Ischialgia

Definition

Ischialgia is a type of pain felt in tissues innervated by the sciatic nerve and its roots. Such pain originates in the lower back or the small pelvis and irradiates to the buttock and the leg. The most common causes of ischialgia are found at the level of the spine: disc prolapse, a narrow medullary canal and sliding of a vertebra owing to vertebral instability may all be involved.

Ischialgia may also be caused by pathologies in the pelvis that affect the roots of the sacral nerves or the sciatic nerve. A common occurrence is deep endometriosis involving adhesions to pelvic walls and sacral roots or the sciatic nerve and its branches. At the same time, ischialgia can also be caused by isolated endometriosis of the sciatic nerve without any pelvic extension. It is thus recommended that women who suffer from chronic sciatic or pudendal pain that coincides with their menstrual cycle should undergo a laparoscopic examination to visualize the nerves that may be responsible. A surgical wound inflicted to the sacral root or the sciatic nerve may also cause ischialgia.

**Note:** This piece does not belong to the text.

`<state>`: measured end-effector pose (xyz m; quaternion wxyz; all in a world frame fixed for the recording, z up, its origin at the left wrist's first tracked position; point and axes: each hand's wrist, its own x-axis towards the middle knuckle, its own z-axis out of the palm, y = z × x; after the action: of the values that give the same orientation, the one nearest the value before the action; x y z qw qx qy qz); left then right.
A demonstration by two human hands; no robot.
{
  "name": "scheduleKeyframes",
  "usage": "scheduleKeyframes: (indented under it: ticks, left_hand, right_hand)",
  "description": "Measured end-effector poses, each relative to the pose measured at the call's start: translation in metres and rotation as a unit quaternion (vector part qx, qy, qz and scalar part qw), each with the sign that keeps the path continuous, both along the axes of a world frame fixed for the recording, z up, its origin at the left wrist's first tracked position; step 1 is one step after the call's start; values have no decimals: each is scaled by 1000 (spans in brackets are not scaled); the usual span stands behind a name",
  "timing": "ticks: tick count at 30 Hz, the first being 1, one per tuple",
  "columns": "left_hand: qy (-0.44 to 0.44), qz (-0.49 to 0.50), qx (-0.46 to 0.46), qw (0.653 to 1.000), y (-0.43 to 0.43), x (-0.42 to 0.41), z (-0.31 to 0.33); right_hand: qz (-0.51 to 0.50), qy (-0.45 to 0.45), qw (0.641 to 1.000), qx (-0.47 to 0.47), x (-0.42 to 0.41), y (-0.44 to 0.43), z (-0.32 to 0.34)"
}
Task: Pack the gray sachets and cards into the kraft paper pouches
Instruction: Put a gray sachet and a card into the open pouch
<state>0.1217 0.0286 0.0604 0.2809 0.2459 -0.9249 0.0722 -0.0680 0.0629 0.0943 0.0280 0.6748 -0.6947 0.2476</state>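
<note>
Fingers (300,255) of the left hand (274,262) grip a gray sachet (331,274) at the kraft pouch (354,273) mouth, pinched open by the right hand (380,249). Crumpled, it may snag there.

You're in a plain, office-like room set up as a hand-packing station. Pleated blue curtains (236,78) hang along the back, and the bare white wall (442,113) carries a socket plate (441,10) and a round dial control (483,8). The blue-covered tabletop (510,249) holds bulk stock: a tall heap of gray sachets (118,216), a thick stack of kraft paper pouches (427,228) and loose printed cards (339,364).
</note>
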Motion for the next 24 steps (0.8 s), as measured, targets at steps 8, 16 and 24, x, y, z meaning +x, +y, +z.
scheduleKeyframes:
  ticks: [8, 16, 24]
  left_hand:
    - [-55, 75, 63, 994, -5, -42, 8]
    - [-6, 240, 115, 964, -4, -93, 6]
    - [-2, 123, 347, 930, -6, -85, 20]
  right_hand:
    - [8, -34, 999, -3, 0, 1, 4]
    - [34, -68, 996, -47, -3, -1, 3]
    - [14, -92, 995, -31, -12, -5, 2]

The most common types of surgery that may lead to this type of nerve lesion are the following:

  • Removal of lymphatic ganglions in the small pelvis during cancer surgery, hysterectomy, prostatectomy or removal of rectum
  • Surgical resection of deep endometriosis
  • Surgery for uterine or vesical descent or rectal prolapse
  • Surgical treatment of pelvic abcesses

Treatment

The first and best therapeutic option is to address the cause of ischialgia. However, although in the case of the spine there are well established surgical procedures to treat ischialgia, there is practically no known surgical method to treat pelvic nerve lesions.

At the same time, while open surgery (abdominal incision or transgluteal approach) is ill-suited to operate on the sciatic nerve or the roots of sacral nerves, laparoscopy provides excellent surgical access to all the relevant structures.

Thus, in lesions caused by endometriosis, fibrosis (hardening) of connective tissue, or the presence of pins or sutures, the first line of treatment is to eliminate the cause of pain by surgical means. If surgery is insufficient to relieve pain or no likely cause can be found during the intervention, an electrode may be implanted on the sciatic nerve or sacral root during surgery (the LION procedure) to test its effectiveness. If pain is significantly reduced by this treatment (neuromodulation) during the ensuing test over the next few days, a permanent neuromodulator may be subsequently implanted. Neurostimulation only blocks the transmission of pain signals originating from the nerve that is stimulated. Feeling and movement in the rest of the body are not affected.